Exercise
Below are the entries; give again exactly the lines from the one mentioning "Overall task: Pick" through the one mentioning "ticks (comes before", inclusive.

Listed records
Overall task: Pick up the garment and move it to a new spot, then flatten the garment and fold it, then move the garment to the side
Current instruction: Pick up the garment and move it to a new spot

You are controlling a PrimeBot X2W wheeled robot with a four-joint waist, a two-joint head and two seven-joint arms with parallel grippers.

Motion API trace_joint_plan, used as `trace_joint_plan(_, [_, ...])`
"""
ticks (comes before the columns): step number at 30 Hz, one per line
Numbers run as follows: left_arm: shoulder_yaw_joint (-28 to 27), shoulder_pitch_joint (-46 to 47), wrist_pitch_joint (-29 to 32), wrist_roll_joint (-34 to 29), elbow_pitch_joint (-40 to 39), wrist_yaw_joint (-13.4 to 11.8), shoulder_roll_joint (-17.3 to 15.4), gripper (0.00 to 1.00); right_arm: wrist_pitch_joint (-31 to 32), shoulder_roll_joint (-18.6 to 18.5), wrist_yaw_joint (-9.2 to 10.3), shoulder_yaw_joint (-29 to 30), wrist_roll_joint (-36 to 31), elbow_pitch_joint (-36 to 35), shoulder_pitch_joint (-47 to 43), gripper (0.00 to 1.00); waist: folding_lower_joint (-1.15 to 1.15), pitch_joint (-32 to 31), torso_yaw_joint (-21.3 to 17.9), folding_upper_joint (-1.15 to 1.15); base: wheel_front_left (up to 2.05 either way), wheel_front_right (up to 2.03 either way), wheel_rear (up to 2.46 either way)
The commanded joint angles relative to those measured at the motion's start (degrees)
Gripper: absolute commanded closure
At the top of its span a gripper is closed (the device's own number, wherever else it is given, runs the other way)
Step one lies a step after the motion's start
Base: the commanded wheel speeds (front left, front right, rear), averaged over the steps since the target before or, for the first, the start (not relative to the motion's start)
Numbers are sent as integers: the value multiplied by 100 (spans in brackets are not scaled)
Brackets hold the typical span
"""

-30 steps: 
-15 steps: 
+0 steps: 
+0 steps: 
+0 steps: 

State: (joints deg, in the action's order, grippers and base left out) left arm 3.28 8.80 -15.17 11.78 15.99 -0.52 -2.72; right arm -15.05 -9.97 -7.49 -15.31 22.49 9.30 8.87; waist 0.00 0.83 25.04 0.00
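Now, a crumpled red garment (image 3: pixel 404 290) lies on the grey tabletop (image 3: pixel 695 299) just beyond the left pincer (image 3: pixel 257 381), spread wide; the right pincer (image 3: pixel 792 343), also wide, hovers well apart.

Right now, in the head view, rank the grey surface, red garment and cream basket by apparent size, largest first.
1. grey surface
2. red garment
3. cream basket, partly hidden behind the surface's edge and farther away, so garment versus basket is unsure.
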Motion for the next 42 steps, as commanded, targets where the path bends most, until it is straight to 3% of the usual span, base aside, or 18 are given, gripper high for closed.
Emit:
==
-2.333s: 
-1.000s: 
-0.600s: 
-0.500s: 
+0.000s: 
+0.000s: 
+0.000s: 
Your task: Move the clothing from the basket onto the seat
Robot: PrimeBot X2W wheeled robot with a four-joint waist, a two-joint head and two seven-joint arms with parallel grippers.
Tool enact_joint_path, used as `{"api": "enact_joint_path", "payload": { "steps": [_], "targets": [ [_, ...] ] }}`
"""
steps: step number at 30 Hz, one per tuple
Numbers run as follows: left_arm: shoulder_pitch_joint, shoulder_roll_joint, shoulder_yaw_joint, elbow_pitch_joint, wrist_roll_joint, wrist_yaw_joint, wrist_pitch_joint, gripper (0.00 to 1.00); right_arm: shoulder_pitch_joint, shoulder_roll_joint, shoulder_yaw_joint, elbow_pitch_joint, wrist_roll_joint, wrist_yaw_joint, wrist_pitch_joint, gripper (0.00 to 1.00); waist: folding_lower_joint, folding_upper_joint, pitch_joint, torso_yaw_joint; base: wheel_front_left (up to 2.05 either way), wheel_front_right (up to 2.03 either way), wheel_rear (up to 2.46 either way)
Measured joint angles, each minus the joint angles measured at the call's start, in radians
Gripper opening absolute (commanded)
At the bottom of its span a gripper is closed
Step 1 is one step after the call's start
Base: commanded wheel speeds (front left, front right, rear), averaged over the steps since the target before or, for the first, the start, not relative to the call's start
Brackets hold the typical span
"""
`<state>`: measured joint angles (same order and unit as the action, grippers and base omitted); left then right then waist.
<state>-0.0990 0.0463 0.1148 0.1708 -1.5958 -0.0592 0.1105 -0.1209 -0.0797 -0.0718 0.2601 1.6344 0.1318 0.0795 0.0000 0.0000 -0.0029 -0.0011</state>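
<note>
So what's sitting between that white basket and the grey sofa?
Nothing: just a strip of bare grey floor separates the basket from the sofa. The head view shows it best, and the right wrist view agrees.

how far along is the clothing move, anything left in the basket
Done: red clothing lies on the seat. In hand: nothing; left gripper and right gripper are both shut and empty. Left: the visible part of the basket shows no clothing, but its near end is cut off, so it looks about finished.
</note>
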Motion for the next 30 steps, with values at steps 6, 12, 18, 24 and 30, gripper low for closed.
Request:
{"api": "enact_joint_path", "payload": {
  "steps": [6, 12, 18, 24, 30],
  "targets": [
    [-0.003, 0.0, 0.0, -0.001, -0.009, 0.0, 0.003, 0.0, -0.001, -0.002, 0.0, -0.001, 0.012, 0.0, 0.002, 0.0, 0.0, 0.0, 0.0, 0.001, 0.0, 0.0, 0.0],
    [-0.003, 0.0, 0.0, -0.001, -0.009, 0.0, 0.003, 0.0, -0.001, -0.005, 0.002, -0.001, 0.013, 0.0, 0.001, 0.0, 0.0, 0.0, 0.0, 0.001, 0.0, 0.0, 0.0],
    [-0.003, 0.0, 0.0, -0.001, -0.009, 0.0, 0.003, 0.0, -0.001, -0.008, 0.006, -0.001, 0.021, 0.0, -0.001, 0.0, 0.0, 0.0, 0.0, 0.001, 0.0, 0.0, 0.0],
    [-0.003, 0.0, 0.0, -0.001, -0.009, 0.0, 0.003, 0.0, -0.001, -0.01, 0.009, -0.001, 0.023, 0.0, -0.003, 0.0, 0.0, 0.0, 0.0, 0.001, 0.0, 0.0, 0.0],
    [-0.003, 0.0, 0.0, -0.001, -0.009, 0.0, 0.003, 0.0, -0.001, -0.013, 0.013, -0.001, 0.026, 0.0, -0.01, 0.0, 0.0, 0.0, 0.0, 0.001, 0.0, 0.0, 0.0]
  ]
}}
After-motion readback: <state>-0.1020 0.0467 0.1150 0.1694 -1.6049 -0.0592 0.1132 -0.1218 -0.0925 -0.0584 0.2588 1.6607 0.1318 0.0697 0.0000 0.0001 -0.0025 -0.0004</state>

Exercise result
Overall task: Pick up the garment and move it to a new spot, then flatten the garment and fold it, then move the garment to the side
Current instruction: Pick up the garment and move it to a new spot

You are controlling a PrimeBot X2W wheeled robot with a four-joint waist, a two-joint head and two seven-joint arms with parallel grippers.

Motion API trace_joint_plan, used as `trace_joint_plan(_, [_, ...])`
"""
ticks (comes before the columns): step number at 30 Hz, one per line

The exercise asks for nothing more than this.